19.2.2019

Scivias – Wisse die Wege (2)

Der Weg führt in die Ferne

Der Erwachsene richtet seinen Blick auf das Ziel, vor allem auf das Erreichen des Ziels. Da er rasch ankommen will, setzt er sich immer mehr und neue Ziele. Viele Menschen scheitern allerdings an ihrer Unfähigkeit, erreichbare Ziele zu finden. Das Ziel des Lebens läßt sich nur dann erreichen, wenn wir unterwegs bleiben. Ein Kind ist auf den Weg ausgerichtet. Hier und da stolpert es und entdeckt dadurch Neues.

Das letzte Ziel aller Wege ist Gott. Er ist schon in uns daheim, nur wir sind noch in der Fremde.

„Halt an, wo läufst du hin? Der Himmel ist in Dir!
Suchst Du Gott anderswo – du fehlst ihn für und für!“ (Angelus Silesius, 1624-1677)

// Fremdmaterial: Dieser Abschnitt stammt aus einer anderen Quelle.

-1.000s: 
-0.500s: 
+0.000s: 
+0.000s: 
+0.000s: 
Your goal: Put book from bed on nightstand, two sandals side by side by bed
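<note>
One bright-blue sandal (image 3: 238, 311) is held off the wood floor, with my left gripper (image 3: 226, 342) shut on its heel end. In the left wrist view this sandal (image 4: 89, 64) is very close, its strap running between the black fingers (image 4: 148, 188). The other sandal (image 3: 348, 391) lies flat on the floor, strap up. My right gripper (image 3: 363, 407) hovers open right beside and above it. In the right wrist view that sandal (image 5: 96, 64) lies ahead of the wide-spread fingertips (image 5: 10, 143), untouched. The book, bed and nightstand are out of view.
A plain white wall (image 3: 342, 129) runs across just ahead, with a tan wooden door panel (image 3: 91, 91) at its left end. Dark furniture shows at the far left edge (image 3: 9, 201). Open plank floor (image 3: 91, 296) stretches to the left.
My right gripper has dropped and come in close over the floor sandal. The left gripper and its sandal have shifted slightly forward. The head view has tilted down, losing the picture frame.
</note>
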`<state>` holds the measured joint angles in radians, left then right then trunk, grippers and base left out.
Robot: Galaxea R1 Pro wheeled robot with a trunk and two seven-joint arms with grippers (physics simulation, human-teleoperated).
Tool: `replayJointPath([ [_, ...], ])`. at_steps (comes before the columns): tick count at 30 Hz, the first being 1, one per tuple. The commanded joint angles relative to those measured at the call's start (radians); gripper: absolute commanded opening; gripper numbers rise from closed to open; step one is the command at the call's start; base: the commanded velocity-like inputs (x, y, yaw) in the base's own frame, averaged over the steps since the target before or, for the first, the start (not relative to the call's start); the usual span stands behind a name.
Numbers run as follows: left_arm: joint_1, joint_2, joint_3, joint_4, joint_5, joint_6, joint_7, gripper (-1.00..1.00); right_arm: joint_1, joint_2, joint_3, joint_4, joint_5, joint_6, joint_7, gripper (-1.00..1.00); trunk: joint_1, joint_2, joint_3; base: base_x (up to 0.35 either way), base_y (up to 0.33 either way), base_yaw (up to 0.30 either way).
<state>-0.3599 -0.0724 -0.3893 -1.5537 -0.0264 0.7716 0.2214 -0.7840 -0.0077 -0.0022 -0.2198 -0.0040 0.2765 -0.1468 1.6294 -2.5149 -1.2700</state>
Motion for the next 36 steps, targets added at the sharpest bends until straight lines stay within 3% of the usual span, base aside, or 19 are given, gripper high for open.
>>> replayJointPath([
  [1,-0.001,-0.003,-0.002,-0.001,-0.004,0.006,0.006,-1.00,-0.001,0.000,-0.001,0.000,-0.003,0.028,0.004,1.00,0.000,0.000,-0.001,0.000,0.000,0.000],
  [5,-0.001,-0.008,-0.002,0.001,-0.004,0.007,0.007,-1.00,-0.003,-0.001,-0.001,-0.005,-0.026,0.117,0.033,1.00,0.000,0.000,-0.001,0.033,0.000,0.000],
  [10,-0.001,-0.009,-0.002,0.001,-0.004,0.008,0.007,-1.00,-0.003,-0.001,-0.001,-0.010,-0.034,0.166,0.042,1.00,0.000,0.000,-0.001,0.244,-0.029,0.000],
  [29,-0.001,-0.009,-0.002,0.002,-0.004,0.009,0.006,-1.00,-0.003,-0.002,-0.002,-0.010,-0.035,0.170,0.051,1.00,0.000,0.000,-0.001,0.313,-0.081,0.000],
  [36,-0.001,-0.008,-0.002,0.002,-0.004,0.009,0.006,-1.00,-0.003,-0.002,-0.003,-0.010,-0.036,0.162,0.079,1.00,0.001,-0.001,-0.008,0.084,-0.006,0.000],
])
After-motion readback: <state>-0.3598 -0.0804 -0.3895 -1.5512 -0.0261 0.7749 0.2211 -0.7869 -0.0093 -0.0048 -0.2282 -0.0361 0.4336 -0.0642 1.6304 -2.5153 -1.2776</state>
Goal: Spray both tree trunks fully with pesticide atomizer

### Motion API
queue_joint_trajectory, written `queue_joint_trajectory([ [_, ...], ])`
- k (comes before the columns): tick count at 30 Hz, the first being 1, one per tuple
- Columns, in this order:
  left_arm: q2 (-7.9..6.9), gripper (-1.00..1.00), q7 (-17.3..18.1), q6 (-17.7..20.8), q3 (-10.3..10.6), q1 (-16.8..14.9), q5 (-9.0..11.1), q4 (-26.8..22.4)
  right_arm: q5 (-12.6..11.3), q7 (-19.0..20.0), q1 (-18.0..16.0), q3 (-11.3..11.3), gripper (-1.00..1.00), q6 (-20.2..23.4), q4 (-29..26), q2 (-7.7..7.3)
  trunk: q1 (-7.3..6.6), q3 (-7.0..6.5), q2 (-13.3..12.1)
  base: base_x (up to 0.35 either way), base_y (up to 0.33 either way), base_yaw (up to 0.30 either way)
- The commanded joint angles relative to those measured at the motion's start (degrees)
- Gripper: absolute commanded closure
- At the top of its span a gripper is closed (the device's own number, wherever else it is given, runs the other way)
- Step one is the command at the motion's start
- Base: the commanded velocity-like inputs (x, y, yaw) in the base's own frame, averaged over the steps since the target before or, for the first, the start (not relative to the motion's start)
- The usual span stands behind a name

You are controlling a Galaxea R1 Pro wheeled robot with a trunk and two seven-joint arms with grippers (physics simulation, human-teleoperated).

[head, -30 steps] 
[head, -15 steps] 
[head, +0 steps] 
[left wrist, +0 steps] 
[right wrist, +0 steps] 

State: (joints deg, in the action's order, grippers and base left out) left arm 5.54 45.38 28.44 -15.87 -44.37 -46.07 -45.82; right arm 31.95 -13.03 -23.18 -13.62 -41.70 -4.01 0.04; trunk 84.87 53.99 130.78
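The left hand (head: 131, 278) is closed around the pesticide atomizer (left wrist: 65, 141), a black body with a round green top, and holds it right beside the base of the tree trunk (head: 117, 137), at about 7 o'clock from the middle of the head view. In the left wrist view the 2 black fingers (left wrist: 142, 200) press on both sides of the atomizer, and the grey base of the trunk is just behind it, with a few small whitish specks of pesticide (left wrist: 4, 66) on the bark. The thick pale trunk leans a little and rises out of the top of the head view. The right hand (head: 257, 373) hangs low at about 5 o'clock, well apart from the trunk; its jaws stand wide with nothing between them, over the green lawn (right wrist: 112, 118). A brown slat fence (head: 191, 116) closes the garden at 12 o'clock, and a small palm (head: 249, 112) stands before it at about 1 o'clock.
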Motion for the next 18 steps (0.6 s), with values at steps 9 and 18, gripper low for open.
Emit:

Das Ziel bestimmt die Beschaffenheit des Weges: steil, schmal, weit oder eben. Manche Menschen suchen den Weg hier auf Erden, andere beobachten ihn in Ruhe am Himmel, indem sie den Gang der Gestirne verfolgen.

Ein Weg läßt sich sowohl als ein vom Menschen geschaffenes und angelegtes Objekt bezeichnen als auch als ein Lebewesen, das sich schlängelt, steigt, fällt oder abbiegt.

 

Eine Brücke auf dem Weg erinnert an Übergangssituationen des Lebens.

Es ist gut, auf natürlichem Boden zu gehen. Aber auch ein gemusterter Boden hat seine Bedeutung, er leitet zum aufmerksamen Gehen an. Kinder bringen manchmal sogar etwas Magisches in ihren Weg, indem sie zum Beispiel nur jede zweite Pflasterplatte betreten „dürfen“.

 

Wie schön ist ein ins Pflaster eingebrachtes Muster. Die Beine und Füße wollen nicht mehr geradeaus, sondern entsprechend dem Muster mit dem Pflaster Kreise ziehen, im Zickzack gehen oder einem Mäanderrhythmus folgen. So ist es zum Beispiel beim Labyrinth in der Kathedrale von Chartres oder auf dem Vorplatz der Kirche Heilig Geist in Münster.

War das Labyrinth schon einmal mein Weg?